**TASK PROMPT:** Write out the whole listing exactly as it is written below.

⁂

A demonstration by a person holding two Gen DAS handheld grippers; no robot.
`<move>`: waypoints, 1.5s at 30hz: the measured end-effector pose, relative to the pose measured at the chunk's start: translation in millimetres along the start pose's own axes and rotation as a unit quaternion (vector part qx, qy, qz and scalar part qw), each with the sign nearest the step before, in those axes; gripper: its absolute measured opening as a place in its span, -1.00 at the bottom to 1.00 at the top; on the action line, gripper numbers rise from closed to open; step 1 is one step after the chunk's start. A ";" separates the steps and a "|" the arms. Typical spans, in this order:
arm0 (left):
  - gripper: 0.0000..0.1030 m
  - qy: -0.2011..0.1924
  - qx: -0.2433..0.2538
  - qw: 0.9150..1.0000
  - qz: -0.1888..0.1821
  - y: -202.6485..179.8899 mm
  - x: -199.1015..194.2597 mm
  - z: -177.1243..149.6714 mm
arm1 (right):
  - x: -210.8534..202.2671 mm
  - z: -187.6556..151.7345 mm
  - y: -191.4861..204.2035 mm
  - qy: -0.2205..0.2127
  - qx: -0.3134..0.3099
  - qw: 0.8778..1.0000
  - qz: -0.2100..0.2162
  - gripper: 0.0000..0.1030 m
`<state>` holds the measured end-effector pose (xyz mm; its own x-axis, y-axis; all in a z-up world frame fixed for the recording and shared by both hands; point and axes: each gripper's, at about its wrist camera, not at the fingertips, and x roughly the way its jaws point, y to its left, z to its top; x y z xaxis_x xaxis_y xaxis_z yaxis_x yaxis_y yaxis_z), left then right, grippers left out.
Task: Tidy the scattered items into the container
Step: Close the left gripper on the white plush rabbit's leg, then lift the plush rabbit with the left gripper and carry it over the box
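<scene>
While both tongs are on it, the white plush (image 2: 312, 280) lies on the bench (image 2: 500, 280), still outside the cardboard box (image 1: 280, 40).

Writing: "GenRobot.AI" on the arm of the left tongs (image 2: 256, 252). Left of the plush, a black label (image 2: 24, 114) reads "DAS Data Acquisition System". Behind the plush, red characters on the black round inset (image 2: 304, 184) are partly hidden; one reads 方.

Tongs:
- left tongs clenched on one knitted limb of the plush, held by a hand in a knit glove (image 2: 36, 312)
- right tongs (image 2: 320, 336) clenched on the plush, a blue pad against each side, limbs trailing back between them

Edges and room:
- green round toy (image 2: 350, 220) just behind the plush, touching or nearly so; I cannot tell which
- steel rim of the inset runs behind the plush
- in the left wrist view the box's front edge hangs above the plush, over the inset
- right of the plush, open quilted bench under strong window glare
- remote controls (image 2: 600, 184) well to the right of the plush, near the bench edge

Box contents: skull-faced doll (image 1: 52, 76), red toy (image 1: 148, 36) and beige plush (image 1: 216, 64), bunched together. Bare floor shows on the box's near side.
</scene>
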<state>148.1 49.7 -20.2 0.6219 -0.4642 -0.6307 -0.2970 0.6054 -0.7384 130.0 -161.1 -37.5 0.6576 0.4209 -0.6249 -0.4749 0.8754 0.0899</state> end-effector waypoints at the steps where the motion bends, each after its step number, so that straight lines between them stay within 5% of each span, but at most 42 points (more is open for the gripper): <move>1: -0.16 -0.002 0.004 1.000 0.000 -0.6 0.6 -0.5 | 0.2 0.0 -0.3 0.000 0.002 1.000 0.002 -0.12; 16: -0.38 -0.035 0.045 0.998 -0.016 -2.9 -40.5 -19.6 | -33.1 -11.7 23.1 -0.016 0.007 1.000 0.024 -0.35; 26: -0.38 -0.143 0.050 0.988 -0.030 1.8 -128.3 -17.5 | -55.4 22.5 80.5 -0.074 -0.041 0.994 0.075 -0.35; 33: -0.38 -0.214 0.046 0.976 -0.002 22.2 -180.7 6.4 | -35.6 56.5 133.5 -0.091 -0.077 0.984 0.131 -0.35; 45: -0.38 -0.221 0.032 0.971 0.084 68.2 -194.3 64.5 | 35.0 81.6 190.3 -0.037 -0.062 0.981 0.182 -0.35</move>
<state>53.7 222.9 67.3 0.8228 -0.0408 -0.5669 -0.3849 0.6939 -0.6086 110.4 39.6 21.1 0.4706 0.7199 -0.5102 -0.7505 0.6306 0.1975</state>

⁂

**SOLUTION:**
A demonstration by a person holding two Gen DAS handheld grippers; no robot.
`<move>`: waypoints, 1.5s at 30hz: the measured end-effector pose, relative to the pose measured at the chunk's start: translation in millimetres along the start pose's own axes and rotation as a unit quaternion (vector part qx, qy, qz and scalar part qw), each with the sign nearest the step before, in those axes; gripper: its absolute measured opening as a place in its span, -1.00 at the bottom to 1.00 at the top; on the action line, gripper numbers rise from closed to open; step 1 is one step after the chunk's start. A ";" separates the steps and a "|" the arms. Typical spans, in this order:
arm0 (left):
  - gripper: 0.0000..0.1030 m
  - qy: -0.2011..0.1924
  - qx: -0.2433..0.2538
  - qw: 0.9150..1.0000
  - qz: -0.1888..0.1821
  - y: -202.6485..179.8899 mm
  - x: -199.1015..194.2597 mm
  - z: -177.1243..149.6714 mm
arm1 (right):
  - x: -210.8534..202.2671 mm
  - z: -187.6556..151.7345 mm
  - y: -191.4861..204.2035 mm
  - qy: -0.2205..0.2127
  - qx: -0.3134..0.3099
  - qw: 0.8778..1.0000
  - qz: -0.2100..0.2162
  - gripper: 0.0000..0.1030 m
`<state>` holds the measured end-effector pose (xyz mm; its own x-axis, y-axis; all in a z-up world frame fixed for the recording and shared by both hands; point and axes: each gripper's, at about its wrist camera, not at the fingertips, and x roughly the way its jaws point, y to its left, z to its top; x y z xaxis_x xaxis_y xaxis_z yaxis_x yaxis_y yaxis_z), left then right, grippers left out.
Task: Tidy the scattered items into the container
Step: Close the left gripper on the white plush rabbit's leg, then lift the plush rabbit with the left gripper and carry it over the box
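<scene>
While both tongs are on it, the white plush (image 2: 312, 280) lies on the bench (image 2: 500, 280), still outside the cardboard box (image 1: 280, 40).

Writing: "GenRobot.AI" on the arm of the left tongs (image 2: 256, 252). Left of the plush, a black label (image 2: 24, 114) reads "DAS Data Acquisition System". Behind the plush, red characters on the black round inset (image 2: 304, 184) are partly hidden; one reads 方.

Tongs:
- left tongs clenched on one knitted limb of the plush, held by a hand in a knit glove (image 2: 36, 312)
- right tongs (image 2: 320, 336) clenched on the plush, a blue pad against each side, limbs trailing back between them

Edges and room:
- green round toy (image 2: 350, 220) just behind the plush, touching or nearly so; I cannot tell which
- steel rim of the inset runs behind the plush
- in the left wrist view the box's front edge hangs above the plush, over the inset
- right of the plush, open quilted bench under strong window glare
- remote controls (image 2: 600, 184) well to the right of the plush, near the bench edge

Box contents: skull-faced doll (image 1: 52, 76), red toy (image 1: 148, 36) and beige plush (image 1: 216, 64), bunched together. Bare floor shows on the box's near side.
</scene>
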<state>148.1 49.7 -20.2 0.6219 -0.4642 -0.6307 -0.2970 0.6054 -0.7384 130.0 -161.1 -37.5 0.6576 0.4209 -0.6249 -0.4749 0.8754 0.0899</state> end-effector waypoints at the steps where the motion bends, each after its step number, so that straight lines between them stay within 5% of each span, but at most 42 points (more is open for the gripper): <move>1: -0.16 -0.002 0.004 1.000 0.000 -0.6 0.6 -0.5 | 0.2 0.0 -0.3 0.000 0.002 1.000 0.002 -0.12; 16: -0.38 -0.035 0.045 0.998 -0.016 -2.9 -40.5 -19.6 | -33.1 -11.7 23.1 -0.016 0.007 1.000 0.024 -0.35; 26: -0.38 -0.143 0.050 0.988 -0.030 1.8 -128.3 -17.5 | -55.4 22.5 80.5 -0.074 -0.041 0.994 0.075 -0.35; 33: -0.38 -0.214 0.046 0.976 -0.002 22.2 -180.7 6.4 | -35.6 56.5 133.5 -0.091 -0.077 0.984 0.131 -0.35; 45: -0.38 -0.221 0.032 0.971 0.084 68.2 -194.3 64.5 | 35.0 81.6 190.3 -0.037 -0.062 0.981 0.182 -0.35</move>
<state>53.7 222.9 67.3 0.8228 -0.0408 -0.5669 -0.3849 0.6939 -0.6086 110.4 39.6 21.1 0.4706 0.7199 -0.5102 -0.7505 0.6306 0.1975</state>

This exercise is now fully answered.